Казалось, Александр рассчитывал на то, что я не проявлю интерес, и проявленный его ранит. А какой реакции он ожидал?
– С самого начала его игр.
– Ты хочешь сказать, что Щукин с поломанной, неправильно сросшейся нагой играет на льду уже пару месяцев?
– Именно.
Протяжно стону.
– Кто его лечащий врач?
– Был, Черняков.
Один из людей Вознесенского. Черняков Петр Михайлович, мне хорошо знаком. Знающий свое дело врач, работающий в клинике долгие годы. Но как говориться, хочешь сделать что – то хорошо, сделай это сам.
– Им виднее, - вкладываю телефон
– И ты ничего не будешь делать?
– Н – И – Ч – Е – Г – О!
Произношу я по слогам и отворачиваюсь к окну в машине со стороны пассажирского сидения. Я не собираюсь вновь в это вмешиваться.
– Вик.
Странный человек, как можно отдавать девушку, которую любишь, своими же собственными руками?
– Алекс, я пыталась забыть о хоккее почти семь месяцев, давай договоримся, больше не общаться на эту тему?
Секунда молчания.
– Давай.
Что бы порадовать мать, я решила принарядиться на ужин. Красивое шелковое платье, купленное в Берлине, стального цвета с открытой спиной и длинной юбкой. Разрез шел почти до бедра, но ткань соединялась внахлест, от того кожа не оголялась при движении. Даже каблуки по такому поводу пришлись к месту.
– Ты потрясающая, - с придыханием произносит Корсаков и целует меня в шею, чуть ниже линии волос.
И вновь никаких чувств этот поцелуй не вызывает. Пожалуй, стоит на себе ставить крест и считать себя фригидной.
– Ты тоже, - встречаюсь глазами с ним в зеркале, осматривая строгий синий костюм и расстегнутые верхние пуговки белой рубашки в контрасте с загорелой кожей.
Мама стискивает меня в объятиях и говорит, как гордится мной. Учитель более сдержан, но по его мягкой добродушной улыбке я понимаю, что зря сердилась на него все это время. Одарив всех сувенирами из поездки, мы садимся за праздничный стол. Смеемся, я пытаюсь произнести речь на немецком языке, показывая, как им овладела. Спрашиваю о коллегах, как обстоят дела в клинике, все это время, держа маму за руку.
– Извините, можно секунду внимания?
Корсаков выключает музыку и, отодвигая мешающий ему стул, присаживается подле меня на колено.
Мамочки!
– Волкова Виктория Юрьевна, при твоих родителях, я прошу твоей руки и сердца. Прости маленькая за то, что делаю это без предупреждения, но вроде так и надо?! Ты знаешь, как я люблю тебя, и я прошу лишь об одном, дай нам шанс.

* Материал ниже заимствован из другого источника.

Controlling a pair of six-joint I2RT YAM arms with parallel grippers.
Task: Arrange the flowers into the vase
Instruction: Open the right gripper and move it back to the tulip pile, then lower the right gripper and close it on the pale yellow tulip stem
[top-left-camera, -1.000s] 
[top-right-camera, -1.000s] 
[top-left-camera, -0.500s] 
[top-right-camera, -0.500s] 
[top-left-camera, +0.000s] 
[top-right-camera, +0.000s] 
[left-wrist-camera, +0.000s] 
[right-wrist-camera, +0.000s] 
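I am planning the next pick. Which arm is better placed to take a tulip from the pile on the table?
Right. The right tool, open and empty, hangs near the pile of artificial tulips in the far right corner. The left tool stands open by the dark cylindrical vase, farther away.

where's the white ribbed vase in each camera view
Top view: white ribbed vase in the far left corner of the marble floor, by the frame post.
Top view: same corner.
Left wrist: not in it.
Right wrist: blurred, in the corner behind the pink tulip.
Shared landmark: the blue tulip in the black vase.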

Дыхание замирает, мужчина дьявольски красив. А кольцо в черной бархатной коробочке, выглядит на миллион долларов. Похоже, работа у Алекса идет в гору. И я думаю обо всем этом, а не о том, что любимый мужчина делает предложение руки и сердца. О том, как люблю его и как это самое сердце, стремится к нему.
Потому что не стремится, и эта правда оглушает.
– Дочка, - мама толкает меня в плечо, видимо я долго молчу.
Киваю, поздно понимая, что этот жест окружающие расценили иначе.
– Слава Богу!
Шепчет Корсаков и целует меня в губы. И столько счастья в его глазах и под теплой кожей, что не хочется его огорчать. В конце концов, если я не могу сделать себя счастливой, пусть хотя бы сделаю его.
– Да, Лекс!
Кольцо тяжелым грузом ложится на тонкий пальчик. От холода металла почти сводит руку, и я неуловимо ее прижимаю к себе.